TASK ITEM >>
Your answer is every line of the material below in which the string "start" occurs.

MATERIAL PROVIDED >>
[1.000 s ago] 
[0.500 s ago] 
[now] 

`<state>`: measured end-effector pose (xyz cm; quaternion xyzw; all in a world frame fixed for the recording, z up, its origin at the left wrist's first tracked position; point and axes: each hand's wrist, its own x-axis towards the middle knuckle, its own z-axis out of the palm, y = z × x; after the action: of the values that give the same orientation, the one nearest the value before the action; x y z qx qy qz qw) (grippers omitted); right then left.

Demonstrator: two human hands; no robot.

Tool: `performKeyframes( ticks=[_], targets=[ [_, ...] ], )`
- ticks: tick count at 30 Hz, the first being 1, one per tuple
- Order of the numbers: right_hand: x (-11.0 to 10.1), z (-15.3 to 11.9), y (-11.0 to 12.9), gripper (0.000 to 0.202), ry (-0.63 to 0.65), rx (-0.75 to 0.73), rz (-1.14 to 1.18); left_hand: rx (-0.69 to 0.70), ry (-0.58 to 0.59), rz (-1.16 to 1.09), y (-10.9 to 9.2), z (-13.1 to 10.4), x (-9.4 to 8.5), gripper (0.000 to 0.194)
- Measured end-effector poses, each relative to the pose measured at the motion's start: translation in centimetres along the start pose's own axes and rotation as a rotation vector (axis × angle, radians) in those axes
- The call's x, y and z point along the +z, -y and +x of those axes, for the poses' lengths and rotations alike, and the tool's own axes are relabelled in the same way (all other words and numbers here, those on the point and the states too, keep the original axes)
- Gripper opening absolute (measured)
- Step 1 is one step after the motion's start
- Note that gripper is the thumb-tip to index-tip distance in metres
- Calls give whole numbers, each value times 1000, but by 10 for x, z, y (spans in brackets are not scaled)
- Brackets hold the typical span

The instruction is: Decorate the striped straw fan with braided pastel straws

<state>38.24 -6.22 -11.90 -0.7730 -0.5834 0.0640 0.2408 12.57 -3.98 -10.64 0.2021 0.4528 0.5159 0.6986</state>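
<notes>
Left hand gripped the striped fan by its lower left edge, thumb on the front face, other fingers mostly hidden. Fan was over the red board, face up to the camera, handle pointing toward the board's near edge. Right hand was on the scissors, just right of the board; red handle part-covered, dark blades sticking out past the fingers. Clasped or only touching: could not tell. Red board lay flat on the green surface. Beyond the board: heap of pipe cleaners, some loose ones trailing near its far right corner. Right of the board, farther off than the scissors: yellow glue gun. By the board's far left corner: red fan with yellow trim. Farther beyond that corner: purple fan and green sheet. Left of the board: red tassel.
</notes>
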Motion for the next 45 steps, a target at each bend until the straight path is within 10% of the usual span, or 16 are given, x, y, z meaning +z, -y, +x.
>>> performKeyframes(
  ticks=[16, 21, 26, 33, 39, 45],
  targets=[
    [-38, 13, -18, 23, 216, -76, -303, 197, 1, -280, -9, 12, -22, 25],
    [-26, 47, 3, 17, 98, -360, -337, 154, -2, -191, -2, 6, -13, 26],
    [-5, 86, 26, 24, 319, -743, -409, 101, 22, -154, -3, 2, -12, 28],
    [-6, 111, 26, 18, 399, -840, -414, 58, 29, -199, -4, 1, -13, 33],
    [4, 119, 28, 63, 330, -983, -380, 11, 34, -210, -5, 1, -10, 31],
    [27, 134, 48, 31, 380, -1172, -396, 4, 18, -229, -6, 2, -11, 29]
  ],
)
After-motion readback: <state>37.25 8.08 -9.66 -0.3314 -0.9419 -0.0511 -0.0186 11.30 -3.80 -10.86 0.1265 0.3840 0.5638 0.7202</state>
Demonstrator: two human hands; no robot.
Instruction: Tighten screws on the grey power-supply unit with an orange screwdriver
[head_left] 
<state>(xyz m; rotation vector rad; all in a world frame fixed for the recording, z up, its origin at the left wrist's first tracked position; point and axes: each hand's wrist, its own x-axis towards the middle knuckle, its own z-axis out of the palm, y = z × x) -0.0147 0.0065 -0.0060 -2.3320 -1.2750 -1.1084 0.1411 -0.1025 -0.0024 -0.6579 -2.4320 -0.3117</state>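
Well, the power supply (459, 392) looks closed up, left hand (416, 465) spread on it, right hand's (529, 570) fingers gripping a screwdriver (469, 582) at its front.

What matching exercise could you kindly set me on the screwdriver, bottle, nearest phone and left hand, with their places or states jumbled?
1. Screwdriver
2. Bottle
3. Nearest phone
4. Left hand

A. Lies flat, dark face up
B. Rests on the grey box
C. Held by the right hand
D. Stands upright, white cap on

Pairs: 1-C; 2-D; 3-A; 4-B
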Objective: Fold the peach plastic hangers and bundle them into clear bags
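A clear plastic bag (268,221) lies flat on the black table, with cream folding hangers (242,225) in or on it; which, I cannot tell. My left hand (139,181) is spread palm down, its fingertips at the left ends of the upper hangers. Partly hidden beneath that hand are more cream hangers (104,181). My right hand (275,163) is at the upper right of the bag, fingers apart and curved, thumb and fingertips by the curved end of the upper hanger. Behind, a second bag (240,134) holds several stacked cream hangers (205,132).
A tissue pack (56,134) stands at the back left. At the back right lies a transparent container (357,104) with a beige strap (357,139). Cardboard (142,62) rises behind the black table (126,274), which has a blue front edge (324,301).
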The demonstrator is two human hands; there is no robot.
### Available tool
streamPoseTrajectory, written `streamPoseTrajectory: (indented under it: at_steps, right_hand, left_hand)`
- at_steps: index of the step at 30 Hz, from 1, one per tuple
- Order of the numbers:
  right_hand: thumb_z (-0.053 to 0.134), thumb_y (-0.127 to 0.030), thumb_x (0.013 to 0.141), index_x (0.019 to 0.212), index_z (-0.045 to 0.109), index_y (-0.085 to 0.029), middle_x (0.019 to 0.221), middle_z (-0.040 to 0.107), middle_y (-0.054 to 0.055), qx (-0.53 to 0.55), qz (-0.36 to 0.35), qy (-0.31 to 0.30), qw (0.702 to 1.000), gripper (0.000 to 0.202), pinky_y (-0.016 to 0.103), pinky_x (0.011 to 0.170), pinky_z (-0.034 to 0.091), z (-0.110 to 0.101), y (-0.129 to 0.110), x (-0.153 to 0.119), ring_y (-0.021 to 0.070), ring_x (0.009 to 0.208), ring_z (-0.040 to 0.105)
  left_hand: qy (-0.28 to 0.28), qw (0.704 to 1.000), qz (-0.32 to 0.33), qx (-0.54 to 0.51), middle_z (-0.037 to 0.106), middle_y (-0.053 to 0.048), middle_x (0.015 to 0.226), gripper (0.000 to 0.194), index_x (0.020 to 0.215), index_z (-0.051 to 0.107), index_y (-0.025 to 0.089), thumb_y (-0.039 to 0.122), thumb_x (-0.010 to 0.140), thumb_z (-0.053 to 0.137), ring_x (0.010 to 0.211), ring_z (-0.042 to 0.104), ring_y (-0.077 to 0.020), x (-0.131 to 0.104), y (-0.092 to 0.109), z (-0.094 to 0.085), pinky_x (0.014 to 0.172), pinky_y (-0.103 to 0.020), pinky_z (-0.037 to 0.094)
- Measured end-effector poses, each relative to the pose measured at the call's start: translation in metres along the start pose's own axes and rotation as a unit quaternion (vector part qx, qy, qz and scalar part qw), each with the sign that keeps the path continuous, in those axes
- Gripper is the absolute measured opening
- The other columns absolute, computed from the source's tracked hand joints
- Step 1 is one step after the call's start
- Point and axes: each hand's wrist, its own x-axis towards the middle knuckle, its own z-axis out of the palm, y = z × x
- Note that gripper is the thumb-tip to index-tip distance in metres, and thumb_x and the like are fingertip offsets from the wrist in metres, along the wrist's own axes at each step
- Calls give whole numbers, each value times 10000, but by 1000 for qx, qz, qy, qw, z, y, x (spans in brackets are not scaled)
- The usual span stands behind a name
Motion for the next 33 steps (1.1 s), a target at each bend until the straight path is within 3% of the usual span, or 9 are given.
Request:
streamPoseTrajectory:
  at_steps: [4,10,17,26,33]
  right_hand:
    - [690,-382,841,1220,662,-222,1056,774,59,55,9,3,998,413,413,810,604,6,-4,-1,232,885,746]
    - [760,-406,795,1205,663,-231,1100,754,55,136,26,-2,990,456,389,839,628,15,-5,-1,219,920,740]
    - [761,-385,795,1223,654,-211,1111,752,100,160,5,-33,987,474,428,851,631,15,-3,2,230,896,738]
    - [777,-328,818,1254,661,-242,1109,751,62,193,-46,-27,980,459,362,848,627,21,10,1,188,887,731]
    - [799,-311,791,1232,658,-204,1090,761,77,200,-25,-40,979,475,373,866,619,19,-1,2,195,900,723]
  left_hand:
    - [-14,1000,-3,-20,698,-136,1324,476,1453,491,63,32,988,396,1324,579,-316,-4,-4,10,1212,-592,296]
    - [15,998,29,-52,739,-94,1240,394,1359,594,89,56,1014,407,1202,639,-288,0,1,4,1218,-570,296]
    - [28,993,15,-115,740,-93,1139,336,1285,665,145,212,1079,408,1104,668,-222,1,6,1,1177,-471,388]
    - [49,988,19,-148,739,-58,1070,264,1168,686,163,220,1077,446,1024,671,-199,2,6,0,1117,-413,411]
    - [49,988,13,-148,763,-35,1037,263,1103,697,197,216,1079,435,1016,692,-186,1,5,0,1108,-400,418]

REPLY >>
- Measured end-effector poses, each relative to the pose measured at the motion's start: translation in centimetres along the start pose's own axes and rotation as a rotation vector (axis × angle, radians) in those axes
- Step 1 is one step after the motion's start
- Measured end-effector poses, each relative to the pose measured at the call's start: translation in metres along the start pose's own axes and rotation as a unit quaternion (vector part qx, qy, qz and scalar part qw), each with the sign that keeps the path continuous, in those axes
- Step 1 is one step after the call's start

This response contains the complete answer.